\begin{equation*} \DeclareMathOperator\Coim{Coim} \DeclareMathOperator\Coker{Coker} \DeclareMathOperator\Ext{Ext} \DeclareMathOperator\Hom{Hom} \DeclareMathOperator\Im{Im} \DeclareMathOperator\Ker{Ker} \DeclareMathOperator\Mor{Mor} \DeclareMathOperator\Ob{Ob} \DeclareMathOperator\Sh{Sh} \DeclareMathOperator\SheafExt{\mathcal{E}\mathit{xt}} \DeclareMathOperator\SheafHom{\mathcal{H}\mathit{om}} \DeclareMathOperator\Spec{Spec} \newcommand\colim{\mathop{\mathrm{colim}}\nolimits} \newcommand\lim{\mathop{\mathrm{lim}}\nolimits} \newcommand\Qcoh{\mathit{Qcoh}} \newcommand\Sch{\mathit{Sch}} \newcommand\QCohstack{\mathcal{QC}\!\mathit{oh}} \newcommand\Cohstack{\mathcal{C}\!\mathit{oh}} \newcommand\Spacesstack{\mathcal{S}\!\mathit{paces}} \newcommand\Quotfunctor{\mathrm{Quot}} \newcommand\Hilbfunctor{\mathrm{Hilb}} \newcommand\Curvesstack{\mathcal{C}\!\mathit{urves}} \newcommand\Polarizedstack{\mathcal{P}\!\mathit{olarized}} \newcommand\Complexesstack{\mathcal{C}\!\mathit{omplexes}} \newcommand\Pic{\mathop{\mathrm{Pic}}\nolimits} \newcommand\Picardstack{\mathcal{P}\!\mathit{ic}} \newcommand\Picardfunctor{\mathrm{Pic}} \newcommand\Deformationcategory{\mathcal{D}\!\mathit{ef}} \end{equation*}

The Stacks project

Lemma 6.31.6. Let $X$ be a topological space.
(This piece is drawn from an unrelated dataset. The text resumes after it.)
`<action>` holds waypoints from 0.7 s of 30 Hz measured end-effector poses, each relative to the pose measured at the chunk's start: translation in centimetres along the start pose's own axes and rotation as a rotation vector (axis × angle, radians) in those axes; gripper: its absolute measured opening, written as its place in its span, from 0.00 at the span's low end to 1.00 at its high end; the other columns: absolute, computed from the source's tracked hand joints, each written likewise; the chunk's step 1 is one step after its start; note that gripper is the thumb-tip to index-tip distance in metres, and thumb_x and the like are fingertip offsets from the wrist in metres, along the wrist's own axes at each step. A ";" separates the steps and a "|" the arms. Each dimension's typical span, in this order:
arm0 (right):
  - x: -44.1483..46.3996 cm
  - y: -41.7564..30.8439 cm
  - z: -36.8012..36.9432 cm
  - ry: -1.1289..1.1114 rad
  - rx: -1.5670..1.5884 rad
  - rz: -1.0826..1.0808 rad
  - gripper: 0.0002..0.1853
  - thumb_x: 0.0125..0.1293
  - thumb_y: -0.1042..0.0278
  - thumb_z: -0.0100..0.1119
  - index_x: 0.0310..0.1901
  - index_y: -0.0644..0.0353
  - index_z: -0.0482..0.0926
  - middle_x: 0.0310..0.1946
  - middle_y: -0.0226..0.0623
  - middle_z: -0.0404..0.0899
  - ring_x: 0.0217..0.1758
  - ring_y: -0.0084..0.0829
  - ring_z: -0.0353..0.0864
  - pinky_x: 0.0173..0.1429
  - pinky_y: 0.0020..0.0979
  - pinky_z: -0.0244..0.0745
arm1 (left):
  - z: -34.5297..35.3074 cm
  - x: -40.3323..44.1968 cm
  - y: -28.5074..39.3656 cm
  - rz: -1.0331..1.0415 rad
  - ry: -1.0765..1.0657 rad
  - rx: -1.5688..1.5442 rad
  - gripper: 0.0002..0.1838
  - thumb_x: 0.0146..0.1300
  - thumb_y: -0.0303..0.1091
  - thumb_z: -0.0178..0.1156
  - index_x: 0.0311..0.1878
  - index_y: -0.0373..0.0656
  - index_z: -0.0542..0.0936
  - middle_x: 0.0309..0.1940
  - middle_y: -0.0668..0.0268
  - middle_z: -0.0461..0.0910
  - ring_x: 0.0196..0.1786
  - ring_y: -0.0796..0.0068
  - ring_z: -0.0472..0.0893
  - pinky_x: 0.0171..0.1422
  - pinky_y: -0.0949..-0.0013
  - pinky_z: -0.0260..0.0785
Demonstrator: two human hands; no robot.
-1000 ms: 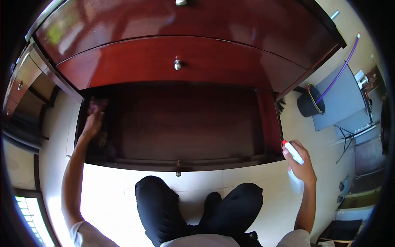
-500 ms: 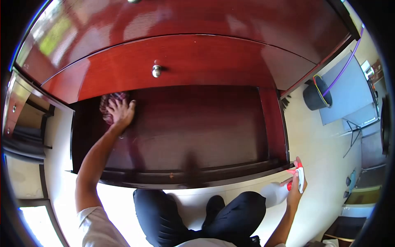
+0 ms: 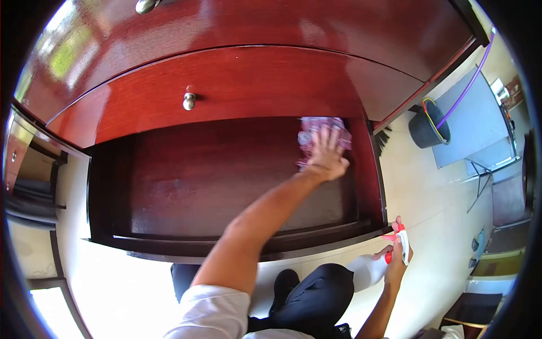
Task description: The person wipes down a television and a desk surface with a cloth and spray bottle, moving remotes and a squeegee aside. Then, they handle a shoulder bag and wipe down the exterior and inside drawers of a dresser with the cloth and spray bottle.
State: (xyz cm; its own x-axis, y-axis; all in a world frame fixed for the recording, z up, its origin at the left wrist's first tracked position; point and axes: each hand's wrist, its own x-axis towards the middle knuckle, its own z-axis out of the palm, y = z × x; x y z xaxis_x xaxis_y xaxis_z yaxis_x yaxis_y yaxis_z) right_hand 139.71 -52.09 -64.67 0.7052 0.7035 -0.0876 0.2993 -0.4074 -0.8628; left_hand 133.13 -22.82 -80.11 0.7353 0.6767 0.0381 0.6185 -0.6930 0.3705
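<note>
Inside the pulled-out dark wooden drawer (image 3: 226, 186), my left hand (image 3: 327, 153) presses a checkered red-and-white cloth (image 3: 307, 138) onto the bottom, near the back right corner. Its fingers lie over the cloth, and that arm reaches across the drawer's front edge. Outside the drawer's front right corner, my right hand (image 3: 400, 251) grips a spray bottle (image 3: 367, 270) by its neck. The bottle has a white body and a red-and-white trigger head, and it is tilted. My fingers partly hide the trigger.
Above the drawer is a glossy red drawer front with a metal knob (image 3: 189, 101). A black bucket (image 3: 428, 127) with a purple hose or stick stands on the pale floor at right, by a grey panel (image 3: 471, 118). Dark brush bristles (image 3: 383, 140) show beside the cabinet.
My left hand and the cloth have moved from the drawer's back left to its back right. My right hand still holds the spray bottle in about the same place. The view has shifted slightly.
</note>
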 end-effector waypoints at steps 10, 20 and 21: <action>0.2 1.2 -0.2 -0.004 0.068 -0.026 0.28 0.76 0.55 0.46 0.69 0.68 0.68 0.69 0.39 0.72 0.16 0.25 0.72 0.28 0.27 0.73 | -1.8 -13.2 -6.2 0.505 0.008 -0.001 0.31 0.73 0.51 0.46 0.72 0.41 0.68 0.78 0.55 0.55 0.81 0.47 0.48 0.80 0.36 0.41; 0.4 1.4 -0.1 -0.029 0.051 -0.061 0.29 0.77 0.53 0.44 0.71 0.64 0.67 0.71 0.36 0.71 0.16 0.23 0.70 0.31 0.29 0.78 | -11.7 -30.0 -34.2 -0.615 -0.036 0.297 0.30 0.76 0.50 0.40 0.73 0.42 0.66 0.80 0.51 0.48 0.82 0.44 0.45 0.81 0.36 0.35; 0.4 1.4 0.1 -0.033 0.066 -0.060 0.29 0.77 0.53 0.44 0.71 0.64 0.67 0.71 0.36 0.71 0.16 0.23 0.70 0.31 0.29 0.78 | -9.5 -32.8 -39.6 -0.670 0.101 0.317 0.26 0.77 0.47 0.39 0.72 0.47 0.67 0.81 0.50 0.46 0.81 0.39 0.43 0.79 0.32 0.36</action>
State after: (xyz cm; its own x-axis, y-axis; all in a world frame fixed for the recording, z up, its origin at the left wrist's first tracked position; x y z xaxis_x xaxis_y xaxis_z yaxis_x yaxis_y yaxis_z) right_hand 140.37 -52.31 -65.92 0.6657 0.7445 -0.0505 0.2961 -0.3256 -0.8979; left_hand 81.93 -15.22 -87.19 0.1531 0.9881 -0.0111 0.9866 -0.1522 0.0595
Let $j : U \to X$ be the inclusion of an open subset. Consider the functors of restriction and extension by $0$ for abelian (pre)sheaves.
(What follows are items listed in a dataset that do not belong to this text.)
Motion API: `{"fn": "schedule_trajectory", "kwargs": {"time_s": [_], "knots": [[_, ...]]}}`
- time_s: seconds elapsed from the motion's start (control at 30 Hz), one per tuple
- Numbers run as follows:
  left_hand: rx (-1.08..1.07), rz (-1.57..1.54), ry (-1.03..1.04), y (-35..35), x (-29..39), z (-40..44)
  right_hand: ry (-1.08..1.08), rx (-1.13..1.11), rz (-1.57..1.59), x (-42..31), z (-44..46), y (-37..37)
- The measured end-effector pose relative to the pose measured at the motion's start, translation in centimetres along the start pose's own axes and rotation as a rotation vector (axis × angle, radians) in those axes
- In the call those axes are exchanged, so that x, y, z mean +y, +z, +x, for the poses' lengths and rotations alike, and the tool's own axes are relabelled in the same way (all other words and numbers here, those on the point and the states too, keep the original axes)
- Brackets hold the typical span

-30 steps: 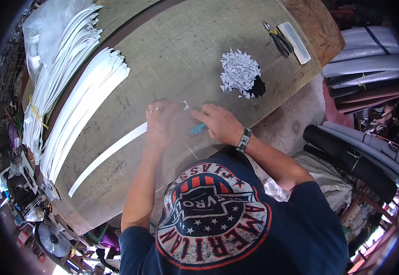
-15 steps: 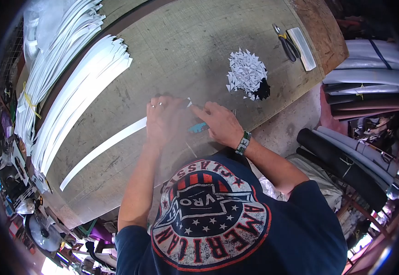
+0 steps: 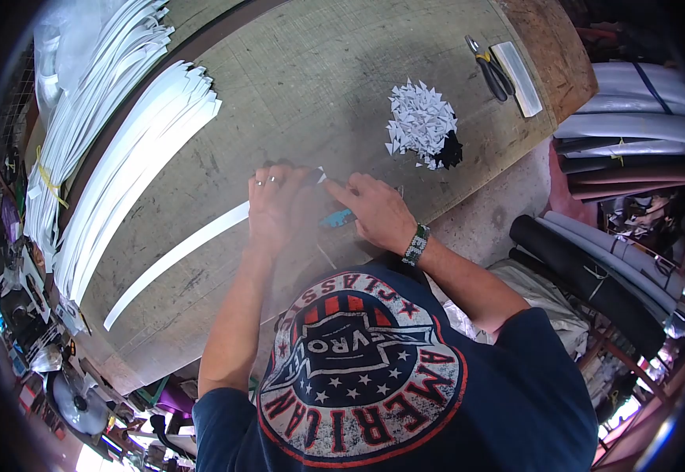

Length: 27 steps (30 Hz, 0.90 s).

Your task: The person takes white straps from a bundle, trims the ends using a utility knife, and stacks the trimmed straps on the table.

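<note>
A long white strip (image 3: 189, 241) curves across the table from the lower left and passes under my left hand (image 3: 273, 208), whose fingers press down on it. Its pale end (image 3: 321, 175) shows just beyond those fingertips. My right hand (image 3: 383, 212) reaches in from the right with its fingers bent and the index fingertip at that end; anything pinched there is too small and hazy to make out. On the table between my wrists lies a teal object (image 3: 337, 219), partly blurred.
Many white strips (image 3: 142, 157) lie fanned out at left. A pile of small white triangular pieces (image 3: 421, 118), with black bits beside it, sits right of centre. Yellow-and-black pliers (image 3: 490, 71) and a pale block (image 3: 517, 79) are near the right edge. Rolls of material (image 3: 625, 126) stand beyond.
Both hands stay almost in place at the strip's end. The whole view has shifted slightly; nothing has visibly been picked up or let go.
</note>
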State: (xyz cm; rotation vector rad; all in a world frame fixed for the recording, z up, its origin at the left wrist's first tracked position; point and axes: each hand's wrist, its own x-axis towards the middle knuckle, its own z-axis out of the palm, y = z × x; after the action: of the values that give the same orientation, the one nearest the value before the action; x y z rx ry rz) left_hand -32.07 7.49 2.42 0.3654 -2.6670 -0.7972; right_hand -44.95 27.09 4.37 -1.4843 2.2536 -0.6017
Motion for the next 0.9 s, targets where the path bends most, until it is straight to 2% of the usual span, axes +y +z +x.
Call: {"fn": "schedule_trajectory", "kwargs": {"time_s": [0.9], "knots": [[0.043, 0.018, -0.011, 0.60, 0.02, -0.23, -0.008, -0.014, -0.029, 0.11, -0.05, 0.23]]}}
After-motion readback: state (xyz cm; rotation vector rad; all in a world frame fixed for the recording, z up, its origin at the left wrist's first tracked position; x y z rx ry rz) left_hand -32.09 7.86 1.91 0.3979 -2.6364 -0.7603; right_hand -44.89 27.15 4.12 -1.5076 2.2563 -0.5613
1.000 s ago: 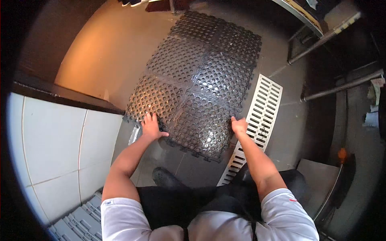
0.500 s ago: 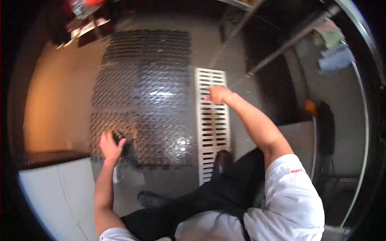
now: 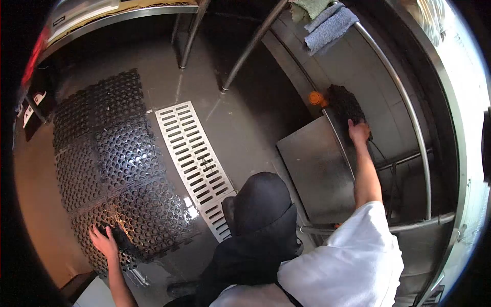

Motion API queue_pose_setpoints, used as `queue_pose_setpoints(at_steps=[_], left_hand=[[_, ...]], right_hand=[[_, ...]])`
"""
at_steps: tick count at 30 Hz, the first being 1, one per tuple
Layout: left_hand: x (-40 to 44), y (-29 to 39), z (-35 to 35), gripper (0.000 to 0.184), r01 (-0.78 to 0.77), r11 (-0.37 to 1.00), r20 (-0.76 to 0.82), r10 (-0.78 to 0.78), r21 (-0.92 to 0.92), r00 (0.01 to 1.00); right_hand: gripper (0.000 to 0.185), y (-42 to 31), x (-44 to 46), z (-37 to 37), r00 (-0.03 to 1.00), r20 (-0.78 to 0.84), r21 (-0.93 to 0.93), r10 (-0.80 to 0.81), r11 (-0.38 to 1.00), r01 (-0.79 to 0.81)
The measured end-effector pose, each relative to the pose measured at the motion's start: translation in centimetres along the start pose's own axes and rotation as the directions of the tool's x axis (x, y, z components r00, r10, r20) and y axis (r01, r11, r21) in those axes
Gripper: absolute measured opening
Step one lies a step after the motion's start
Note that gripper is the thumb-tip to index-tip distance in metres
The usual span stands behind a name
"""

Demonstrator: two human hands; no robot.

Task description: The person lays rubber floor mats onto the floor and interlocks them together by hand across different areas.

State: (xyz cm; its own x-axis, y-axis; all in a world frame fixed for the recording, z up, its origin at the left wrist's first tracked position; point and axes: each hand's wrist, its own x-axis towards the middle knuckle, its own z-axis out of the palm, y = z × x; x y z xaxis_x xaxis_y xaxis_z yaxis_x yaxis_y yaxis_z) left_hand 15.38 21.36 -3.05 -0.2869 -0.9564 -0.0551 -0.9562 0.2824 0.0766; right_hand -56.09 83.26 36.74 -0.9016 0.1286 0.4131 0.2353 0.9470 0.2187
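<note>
My left hand [image 3: 105,241] is at the lower left, its fingers spread over the black rubber mat [image 3: 102,174]. A dark patch beside it looks like a shadow. My right arm reaches out to the right, and my right hand [image 3: 359,131] has its fingers on the lower edge of a dark, rough-textured thing [image 3: 343,104]. That thing stands upright against the wall behind a steel box [image 3: 319,166]; its exact kind I cannot make out.
A white slotted drain grate [image 3: 183,138] runs along the wet floor beside the mat. An orange cap or fitting [image 3: 316,98] is next to the dark thing. Cloths [image 3: 330,28] hang on a metal rail [image 3: 404,92]. Table legs [image 3: 255,43] stand at the top.
My right hand has gone from above the drain grate to the dark thing by the wall. The view has turned right. My left hand stays over the mat with fingers spread.
</note>
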Motion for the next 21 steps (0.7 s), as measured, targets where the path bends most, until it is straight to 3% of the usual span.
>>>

  1. The functor $j_{p!}$ is a left adjoint to the restriction functor $j_ p$ (see Lemma 6.31.1).

  2. The functor $j_!$ is a left adjoint to restriction, in a formula

    \[ \mathop{Mor}\nolimits _{\textit{Ab}(X)}(j_!\mathcal{F}, \mathcal{G}) = \mathop{Mor}\nolimits _{\textit{Ab}(U)}(\mathcal{F}, j^{-1}\mathcal{G}) = \mathop{Mor}\nolimits _{\textit{Ab}(U)}(\mathcal{F}, \mathcal{G}|_ U) \]

    bifunctorially in $\mathcal{F}$ and $\mathcal{G}$.
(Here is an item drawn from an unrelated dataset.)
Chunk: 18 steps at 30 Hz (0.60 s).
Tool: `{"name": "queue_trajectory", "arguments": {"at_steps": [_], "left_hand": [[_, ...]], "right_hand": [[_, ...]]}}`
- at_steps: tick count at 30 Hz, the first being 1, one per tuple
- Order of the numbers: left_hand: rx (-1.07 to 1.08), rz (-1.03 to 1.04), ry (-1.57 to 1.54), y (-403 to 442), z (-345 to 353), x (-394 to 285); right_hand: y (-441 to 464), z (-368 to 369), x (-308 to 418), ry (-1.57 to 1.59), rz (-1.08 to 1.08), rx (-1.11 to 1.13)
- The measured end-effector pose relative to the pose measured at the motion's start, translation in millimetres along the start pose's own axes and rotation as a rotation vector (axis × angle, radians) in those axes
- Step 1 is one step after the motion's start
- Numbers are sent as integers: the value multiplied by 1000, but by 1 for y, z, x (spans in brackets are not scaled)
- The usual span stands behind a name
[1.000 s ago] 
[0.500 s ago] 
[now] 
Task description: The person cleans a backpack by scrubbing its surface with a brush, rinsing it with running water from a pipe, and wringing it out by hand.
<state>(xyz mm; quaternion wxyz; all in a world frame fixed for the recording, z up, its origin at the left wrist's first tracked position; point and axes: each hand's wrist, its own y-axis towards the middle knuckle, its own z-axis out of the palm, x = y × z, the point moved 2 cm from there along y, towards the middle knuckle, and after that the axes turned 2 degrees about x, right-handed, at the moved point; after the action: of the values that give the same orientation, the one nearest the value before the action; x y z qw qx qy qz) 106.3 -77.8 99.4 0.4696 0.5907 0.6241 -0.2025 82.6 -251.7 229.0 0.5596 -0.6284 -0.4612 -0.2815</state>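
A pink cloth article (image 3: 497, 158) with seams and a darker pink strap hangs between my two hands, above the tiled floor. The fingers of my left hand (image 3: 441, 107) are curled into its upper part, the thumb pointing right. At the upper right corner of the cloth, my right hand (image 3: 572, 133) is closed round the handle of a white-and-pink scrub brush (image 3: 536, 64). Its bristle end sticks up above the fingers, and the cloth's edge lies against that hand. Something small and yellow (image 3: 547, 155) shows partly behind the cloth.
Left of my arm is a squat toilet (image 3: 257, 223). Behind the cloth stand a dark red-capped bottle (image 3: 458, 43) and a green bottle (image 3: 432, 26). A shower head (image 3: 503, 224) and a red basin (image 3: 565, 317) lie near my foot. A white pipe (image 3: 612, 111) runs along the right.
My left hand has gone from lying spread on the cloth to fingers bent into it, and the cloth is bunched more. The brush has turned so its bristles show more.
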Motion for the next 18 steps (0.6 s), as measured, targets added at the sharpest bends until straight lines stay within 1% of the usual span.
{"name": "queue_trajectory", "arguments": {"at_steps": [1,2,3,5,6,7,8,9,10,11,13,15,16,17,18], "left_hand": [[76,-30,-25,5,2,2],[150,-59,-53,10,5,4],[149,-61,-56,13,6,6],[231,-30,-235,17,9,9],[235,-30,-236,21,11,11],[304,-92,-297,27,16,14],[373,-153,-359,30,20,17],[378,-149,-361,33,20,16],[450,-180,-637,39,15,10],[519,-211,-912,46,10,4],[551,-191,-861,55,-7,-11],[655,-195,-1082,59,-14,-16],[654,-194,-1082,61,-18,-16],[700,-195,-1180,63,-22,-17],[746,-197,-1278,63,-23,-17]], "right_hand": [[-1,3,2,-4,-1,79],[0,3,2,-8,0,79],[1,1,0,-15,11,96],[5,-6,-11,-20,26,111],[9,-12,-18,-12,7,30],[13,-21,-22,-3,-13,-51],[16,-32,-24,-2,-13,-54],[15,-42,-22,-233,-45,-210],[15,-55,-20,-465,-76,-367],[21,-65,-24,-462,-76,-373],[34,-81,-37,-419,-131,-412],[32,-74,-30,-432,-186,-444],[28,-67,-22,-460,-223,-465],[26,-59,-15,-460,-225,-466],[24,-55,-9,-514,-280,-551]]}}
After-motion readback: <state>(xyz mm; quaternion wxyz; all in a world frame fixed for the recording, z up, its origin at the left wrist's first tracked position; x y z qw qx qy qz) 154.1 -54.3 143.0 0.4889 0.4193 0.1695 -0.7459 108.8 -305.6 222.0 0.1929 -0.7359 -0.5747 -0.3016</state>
  3. Let $\mathcal{F}$ be an abelian sheaf on $U$. The stalks of the sheaf $j_!\mathcal{F}$ are described as follows

    \[ j_{!}\mathcal{F}_ x = \left\{ \begin{matrix} 0 & \text{if} & x \not\in U \\ \mathcal{F}_ x & \text{if} & x \in U \end{matrix} \right. \]
  4. On the category of abelian presheaves of $U$ we have $j_ pj_{p!} = \text{id}$.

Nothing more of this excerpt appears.